Given its proximity to the NCP, Polaris is visible almost any time from almost anywhere in the northern hemisphere. In the nineteenth century it therefore made a potentially excellent zero point for the developing magnitude system. Magnitudes are relative, a full magnitude corresponding to a factor of 2.512... in brightness. Polaris anchored the system at magnitude 2.0 and all other stars were compared to it. Unfortunately, Polaris is a variable star, which obviously makes it a rather poor foundation. (Many are the stars that have seemed to be variable because they had variable comparison stars.) And it's not just any variable, but a class F supergiant (highly evolved) Cepheid. That gives one pause, as Polaris seems to be rock solid, not like the classic pulsating Cepheids Delta Cephei, Eta Aquilae, and Zeta Geminorum, which vary by good fractions of a magnitude over respective periods of 5.4, 7.2, and 10.2 days. Luminous and easily-seen Cepheids are of extraordinary importance in establishing the distance ladder of the Universe because of the tight relation between their periods and luminosities, which once known give their distances and the distances of the assemblies in which they lie. Polaris, however, is a singular case. Over the past century it has nearly stopped pulsating, changing only by a few hundredths of a magnitude over an interval of 3.4 days, which is not at all noticeable to the naked eye. It's thought to be changing from an overtone pulsator (similar to the first overtone in a guitar string) to a fundamental mode of 5.7 days. A modern network of other magnitude calibrators then sets the mean magnitude of Polaris at 2.02. It's a big star. At a distance of 430 light years and a temperature of 6000 Kelvin, it radiates with the light of 2200 Suns, giving it a radius of 45 times the solar radius and a mass of six Suns.

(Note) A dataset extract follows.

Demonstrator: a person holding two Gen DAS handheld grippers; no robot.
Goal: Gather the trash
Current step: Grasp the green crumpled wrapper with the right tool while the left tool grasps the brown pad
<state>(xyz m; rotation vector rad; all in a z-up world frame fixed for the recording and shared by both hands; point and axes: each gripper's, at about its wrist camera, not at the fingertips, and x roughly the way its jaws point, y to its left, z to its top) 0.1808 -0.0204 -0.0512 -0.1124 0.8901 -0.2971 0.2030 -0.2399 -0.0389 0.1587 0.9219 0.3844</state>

An amateur's telescope shows Polaris to be double, with an eighth magnitude F3 dwarf companion 18 seconds of arc (at least 2400 Astronomical Units) from Polaris proper. Spectroscopic and recent Hubble studies reveal a third component, a dimmer F7 dwarf just over a tenth of a second of are away, giving us three F stars in one basket. Close companions are a bane of Cepheid studies as they can contaminate the Cepheid's light and skew the distance.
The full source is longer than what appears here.